◆ Task requirements: Where in the listing does the string "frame" appear? Copy every line that holds it.

BEGIN Given data

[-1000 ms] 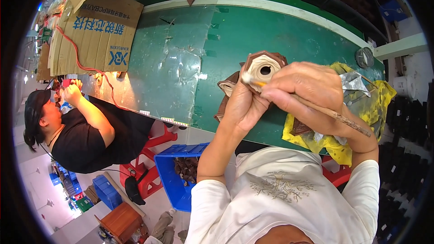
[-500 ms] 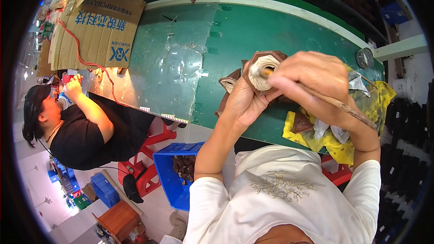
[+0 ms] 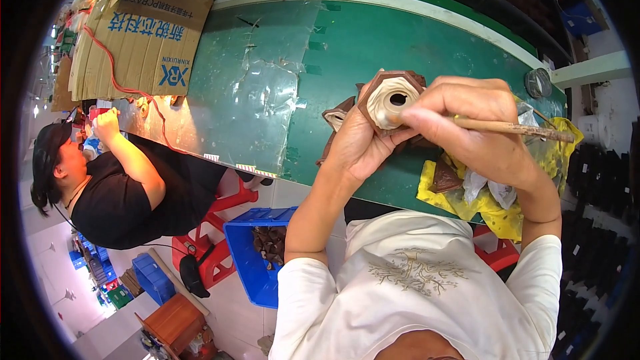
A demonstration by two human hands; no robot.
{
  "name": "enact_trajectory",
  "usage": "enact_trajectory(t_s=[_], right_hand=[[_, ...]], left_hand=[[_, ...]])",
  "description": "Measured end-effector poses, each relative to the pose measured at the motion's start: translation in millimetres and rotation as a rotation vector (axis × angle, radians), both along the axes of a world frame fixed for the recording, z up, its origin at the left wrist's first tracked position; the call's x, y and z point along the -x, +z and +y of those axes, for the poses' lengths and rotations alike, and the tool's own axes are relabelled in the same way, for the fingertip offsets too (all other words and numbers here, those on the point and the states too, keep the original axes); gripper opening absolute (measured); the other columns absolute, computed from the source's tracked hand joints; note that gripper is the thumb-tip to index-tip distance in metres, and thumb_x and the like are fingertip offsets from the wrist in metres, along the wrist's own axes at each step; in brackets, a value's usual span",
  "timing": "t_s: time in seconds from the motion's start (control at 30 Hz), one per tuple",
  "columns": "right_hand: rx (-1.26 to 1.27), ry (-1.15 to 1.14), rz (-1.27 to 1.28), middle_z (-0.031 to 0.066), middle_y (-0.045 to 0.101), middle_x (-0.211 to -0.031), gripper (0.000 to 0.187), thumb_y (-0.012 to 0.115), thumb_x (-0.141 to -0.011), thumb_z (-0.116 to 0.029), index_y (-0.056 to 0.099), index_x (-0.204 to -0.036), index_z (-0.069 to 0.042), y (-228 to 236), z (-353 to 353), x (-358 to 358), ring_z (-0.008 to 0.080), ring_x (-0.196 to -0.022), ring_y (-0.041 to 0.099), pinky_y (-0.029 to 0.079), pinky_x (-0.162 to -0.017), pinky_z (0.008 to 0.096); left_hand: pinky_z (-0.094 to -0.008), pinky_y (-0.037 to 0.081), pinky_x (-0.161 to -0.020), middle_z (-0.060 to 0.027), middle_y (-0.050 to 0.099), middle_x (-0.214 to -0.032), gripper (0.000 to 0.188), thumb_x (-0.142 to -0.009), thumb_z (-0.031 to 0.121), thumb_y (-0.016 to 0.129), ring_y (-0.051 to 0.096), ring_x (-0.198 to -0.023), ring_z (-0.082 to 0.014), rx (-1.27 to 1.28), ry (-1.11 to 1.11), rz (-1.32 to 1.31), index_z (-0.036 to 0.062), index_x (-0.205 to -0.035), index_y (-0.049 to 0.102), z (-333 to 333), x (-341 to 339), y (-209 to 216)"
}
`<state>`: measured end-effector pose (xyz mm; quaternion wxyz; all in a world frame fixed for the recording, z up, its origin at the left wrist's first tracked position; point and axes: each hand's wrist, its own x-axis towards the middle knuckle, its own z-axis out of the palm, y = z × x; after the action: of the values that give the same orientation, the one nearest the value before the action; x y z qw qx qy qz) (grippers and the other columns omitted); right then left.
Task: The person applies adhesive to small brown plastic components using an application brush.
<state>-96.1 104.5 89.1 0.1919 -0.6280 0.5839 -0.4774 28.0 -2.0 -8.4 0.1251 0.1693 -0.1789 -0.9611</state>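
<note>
My left hand (image 3: pixel 360 143) holds up a brown hexagonal piece (image 3: pixel 389 99) with a cream-white inner face and a round hole in its middle. My right hand (image 3: pixel 477 130) grips a thin wooden brush (image 3: pixel 513 128) whose tip rests against the white face of the piece. Both hands hover above the green table (image 3: pixel 373 40). More brown pieces (image 3: pixel 337 117) lie just behind my left hand on the table.
A yellow cloth (image 3: pixel 467 197) with a brown piece and crumpled plastic lies under my right arm. A clear plastic sheet (image 3: pixel 257 93) and flattened cardboard (image 3: pixel 143 33) cover the table's left. A person in black (image 3: pixel 113 173) sits at left. A blue bin (image 3: pixel 257 260) stands below.
My hands stay in place with the brush working on the piece's white face. The person at left has shifted slightly.
</note>
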Motion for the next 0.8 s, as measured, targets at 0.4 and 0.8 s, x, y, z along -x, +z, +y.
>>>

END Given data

◆ Exercise output:
  "description": "Measured end-effector poses, each relative to the pose measured at the motion's start: translation in millimetres and rotation as a rotation vector (axis × angle, radians), both along the axes of a world frame fixed for the recording, z up, its origin at the left wrist's first tracked position; the call's x, y and z point along the -x, +z and +y of those axes, for the poses' lengths and rotations alike, and the tool's own axes are relabelled in the same way, for the fingertip offsets too (all other words and numbers here, those on the point and the states too, keep the original axes); gripper opening absolute (measured); the other columns absolute, computed from the source's tracked hand joints; note that gripper is the thumb-tip to index-tip distance in metres, and thumb_x and the like are fingertip offsets from the wrist in metres, along the wrist's own axes at each step; in brackets, a value's usual span",
`<state>`: measured end-effector pose (xyz mm; quaternion wxyz; all in a world frame fixed for the recording, z up, its origin at the left wrist's first tracked position; point and axes: each hand's wrist, its own x-axis towards the middle knuckle, its own z-axis out of the palm, y = z × x; after the action: of the values that give the same orientation, the one nearest the value before the action; x y z qw qx qy qz) (grippers and the other columns omitted); right then left.

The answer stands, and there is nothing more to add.